Beaverhead-Deerlodge National Forest officials issued a final decision that said the forest didn’t need to amend its forest plan after considering the impacts of a multiagency agreement that lines out how ranchers should react if a bighorn sheep ranges too closely to the domestic herds. Domestic sheep are known to transmit fatal diseases to their wild cousins and managers try to ward off that possibility by keeping the two separated.
The decision maintains the status quo for sheep producers who use seven allotments in the Gravelly Mountains southwest of Ennis. Environmentalists have long sought to end grazing there in the interest of preserving habitat for a herd of wild sheep that was reintroduced into the nearby Greenhorn Mountains in 2003 and 2004.
The Gallatin Wildlife Association and the Yellowstone Buffalo Foundation sued the Forest Service over the grazing allotments and the agreements in 2015. A federal judge sided with the groups in part and ordered the Forest Service to consider and disclose the impacts of the agreements.
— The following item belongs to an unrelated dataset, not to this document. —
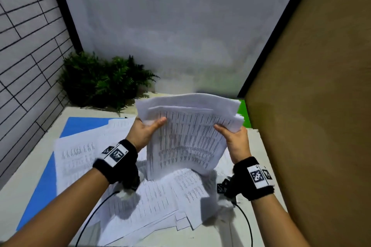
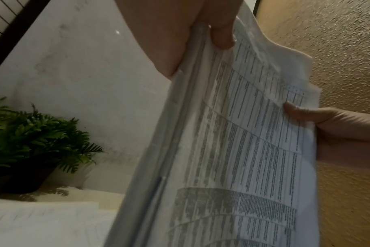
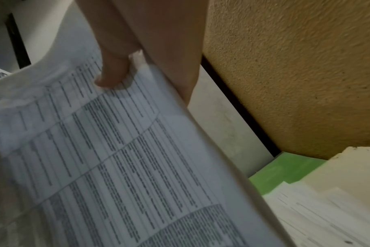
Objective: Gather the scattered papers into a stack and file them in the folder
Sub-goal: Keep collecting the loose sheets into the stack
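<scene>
A thick bundle of printed papers [image 1: 186, 136] stands nearly upright above the table, its lower edge down among the loose sheets. My left hand [image 1: 146, 129] grips its left edge, thumb on the front page. My right hand [image 1: 232, 136] grips the right edge the same way. The left wrist view shows the bundle [image 2: 232, 150] edge-on with my left thumb [image 2: 222, 35] on it. In the right wrist view my right thumb [image 3: 112, 75] presses the top page [image 3: 116, 150]. More loose papers [image 1: 160, 196] lie spread on the table, over a blue folder [image 1: 46, 182].
A potted fern [image 1: 100, 80] stands at the back left of the white table [image 1: 251, 226]. A tan board wall [image 1: 311, 106] rises close on the right. A green patch [image 1: 246, 112] shows behind the bundle. Cables trail from both wrist bands.
</scene>
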`<state>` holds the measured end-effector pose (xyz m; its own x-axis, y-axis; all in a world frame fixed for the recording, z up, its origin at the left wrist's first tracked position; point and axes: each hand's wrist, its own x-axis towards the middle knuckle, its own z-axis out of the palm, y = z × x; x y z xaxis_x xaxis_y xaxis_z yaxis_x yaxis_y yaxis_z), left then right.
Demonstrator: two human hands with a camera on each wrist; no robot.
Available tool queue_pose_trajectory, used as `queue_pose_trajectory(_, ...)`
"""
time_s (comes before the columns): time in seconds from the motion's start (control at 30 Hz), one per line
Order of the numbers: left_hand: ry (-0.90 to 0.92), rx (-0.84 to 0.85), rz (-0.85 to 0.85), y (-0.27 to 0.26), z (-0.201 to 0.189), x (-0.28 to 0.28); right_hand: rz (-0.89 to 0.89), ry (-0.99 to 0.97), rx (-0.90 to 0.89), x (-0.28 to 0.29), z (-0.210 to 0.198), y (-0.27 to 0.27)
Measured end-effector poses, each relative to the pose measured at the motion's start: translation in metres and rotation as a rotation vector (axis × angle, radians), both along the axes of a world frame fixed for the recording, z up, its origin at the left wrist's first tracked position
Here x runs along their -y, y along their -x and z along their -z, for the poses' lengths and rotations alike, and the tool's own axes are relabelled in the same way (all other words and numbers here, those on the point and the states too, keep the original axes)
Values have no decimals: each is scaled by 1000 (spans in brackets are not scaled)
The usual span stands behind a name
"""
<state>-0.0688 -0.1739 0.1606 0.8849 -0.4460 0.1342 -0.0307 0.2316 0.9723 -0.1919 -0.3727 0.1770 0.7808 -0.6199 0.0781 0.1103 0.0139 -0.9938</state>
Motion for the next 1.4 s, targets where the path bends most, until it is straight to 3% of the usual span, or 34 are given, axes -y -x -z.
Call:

The Forest Service released a final environmental analysis of the agreements last January. The final decision was released last week.
Glenn Hockett, president of the Gallatin Wildlife Association, said the decision is disappointing. He and others argue that grazing limits bighorn sheep restoration in the Gravelly Range because the wild animal needs separation from domestic sheep.
“Bighorn sheep are a sensitive species,” Hockett said. “The Forest Service should be doing proactive things to restore habitat.”
Montana Fish, Wildlife and Parks reintroduced a total of 69 sheep to the Greenhorns with one transplant in 2003 and another in 2004. The most recent count showed at least 41 sheep remain, according to FWP biologist Dean Waltee.
Bighorns exist in small, isolated populations across Montana. Several herds have experienced die-offs after catching disease from domestic sheep. Wildlife managers focus on maintaining separation between domestic and wild sheep to reduce the risk of die-offs — either by killing interloping bighorns or chasing them away.
The agreements between the Forest Service, the Bureau of Land Management, Montana Fish, Wildlife and Parks and the sheep ranchers in the Gravelly range allowed ranchers to request kill permits for wild sheep that come within a half-mile of domestic herds.
The Forest Service’s decision document said that portion of the agreement has not been used.